4.1. Ablation Study
Figure 8 displays the training curves of multiple improved YOLOv8-obb models, showing similar convergence patterns where all metrics reach stable values after 150 epochs. Due to space constraints,
Figure 8 primarily illustrates the overall trends and approximate values of the metrics during training; therefore, this paper provides precise quantitative results in
Table 6 to thoroughly evaluate each model’s performance. The table includes: MLCA (Mixed Local Channel Attention module added to YOLOv8-obb), DS (Dynamic Upsampling module), and GE (RepNCSPELAN layer). For comparison, we also implemented the CBAM attention module and two dynamic upsampling variants: LP (“linear + pixel shuffle” design) and PL (“pixel shuffle + linear” design), enabling systematic analysis of architectural modifications and their individual/combined effects on model optimization.
The ablation experiments validate the effectiveness of the proposed YOLOv8-obb modules. Experimental results demonstrate that incorporating the MLCA attention layer significantly enhances model performance, achieving improvements of 1.7% in precision, 0.2% in recall, 1.8% in mAP50, and 1.2% in mAP50-95. The performance gain primarily stems from MLCA’s enhanced feature extraction capability, which improves multi-scale object detection - particularly for small targets, as evidenced by the experimental data. Although the CBAM module also shows performance benefits, comprehensive comparison confirms MLCA’s superior effectiveness, leading to its selection in our final architecture.

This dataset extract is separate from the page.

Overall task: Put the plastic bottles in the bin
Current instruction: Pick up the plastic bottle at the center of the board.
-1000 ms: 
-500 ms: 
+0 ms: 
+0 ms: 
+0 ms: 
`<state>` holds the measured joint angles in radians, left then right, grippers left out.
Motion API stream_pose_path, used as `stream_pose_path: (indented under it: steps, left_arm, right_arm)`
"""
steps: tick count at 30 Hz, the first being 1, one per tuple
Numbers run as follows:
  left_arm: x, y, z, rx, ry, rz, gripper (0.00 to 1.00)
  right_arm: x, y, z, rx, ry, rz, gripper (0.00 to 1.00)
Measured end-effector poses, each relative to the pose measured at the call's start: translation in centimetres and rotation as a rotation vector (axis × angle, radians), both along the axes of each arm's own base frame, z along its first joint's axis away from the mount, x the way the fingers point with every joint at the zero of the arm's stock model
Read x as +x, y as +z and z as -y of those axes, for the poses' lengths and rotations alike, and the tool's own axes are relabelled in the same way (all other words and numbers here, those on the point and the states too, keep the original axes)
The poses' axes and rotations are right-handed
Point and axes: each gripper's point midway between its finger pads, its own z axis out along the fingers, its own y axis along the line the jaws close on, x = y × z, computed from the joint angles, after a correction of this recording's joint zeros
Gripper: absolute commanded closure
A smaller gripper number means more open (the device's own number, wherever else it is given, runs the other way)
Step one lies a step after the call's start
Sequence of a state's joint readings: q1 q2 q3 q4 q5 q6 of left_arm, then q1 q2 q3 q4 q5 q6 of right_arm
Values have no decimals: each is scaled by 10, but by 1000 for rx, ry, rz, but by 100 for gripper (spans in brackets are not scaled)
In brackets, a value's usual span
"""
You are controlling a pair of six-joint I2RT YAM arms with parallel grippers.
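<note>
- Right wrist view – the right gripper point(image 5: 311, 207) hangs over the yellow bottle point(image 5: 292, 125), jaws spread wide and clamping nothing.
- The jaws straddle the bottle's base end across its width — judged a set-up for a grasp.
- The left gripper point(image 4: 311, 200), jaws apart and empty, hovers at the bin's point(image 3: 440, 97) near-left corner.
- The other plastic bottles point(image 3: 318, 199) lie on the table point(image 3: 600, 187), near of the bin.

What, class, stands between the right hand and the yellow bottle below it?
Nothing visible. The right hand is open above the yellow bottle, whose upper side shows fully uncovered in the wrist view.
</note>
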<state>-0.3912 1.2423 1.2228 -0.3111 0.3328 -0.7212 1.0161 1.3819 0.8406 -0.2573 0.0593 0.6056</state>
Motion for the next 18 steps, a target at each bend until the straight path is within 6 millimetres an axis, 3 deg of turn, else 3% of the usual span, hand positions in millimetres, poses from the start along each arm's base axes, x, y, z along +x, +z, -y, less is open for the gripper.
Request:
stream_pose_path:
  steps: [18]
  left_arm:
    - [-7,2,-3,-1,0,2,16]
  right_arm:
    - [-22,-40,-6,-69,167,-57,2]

Moreover, the integration of the dynamic upsampling (PL) module yields concurrent optimization in both detection accuracy and model parameters. Specifically, the proposed architecture achieves a 0.1M reduction in parameter count while improving mAP50 by 0.4%. Comparative experiments reveal that the structurally analogous LP module conversely degrades detection performance, underscoring the necessity for prudent selection of upsampling configurations in practical implementations.
The incorporation of the RepNCSPELAN module yields relatively modest improvements across evaluation metrics. The primary objective of replacing the C2f layer was to reduce parameter count for network lightweighting while maintaining detection accuracy. Remarkably, experimental results demonstrate that substituting the complex C2f layer not only preserves but slightly enhances model precision by 0.1%, validating the new module’s efficacy. These findings collectively confirm that our improved algorithm successfully achieves dual objectives: significant enhancement in target detection accuracy (evidenced by 2.3% mAP50 improvement on DOTA dataset) alongside meeting stringent lightweight architecture requirements (29% parameter reduction from 3.1M to 2.2M). The RepNCSPELAN module’s design proves particularly effective in balancing computational efficiency with feature representation capability, making it suitable for deployment in resource-constrained edge computing scenarios while maintaining competitive performance against conventional architectures.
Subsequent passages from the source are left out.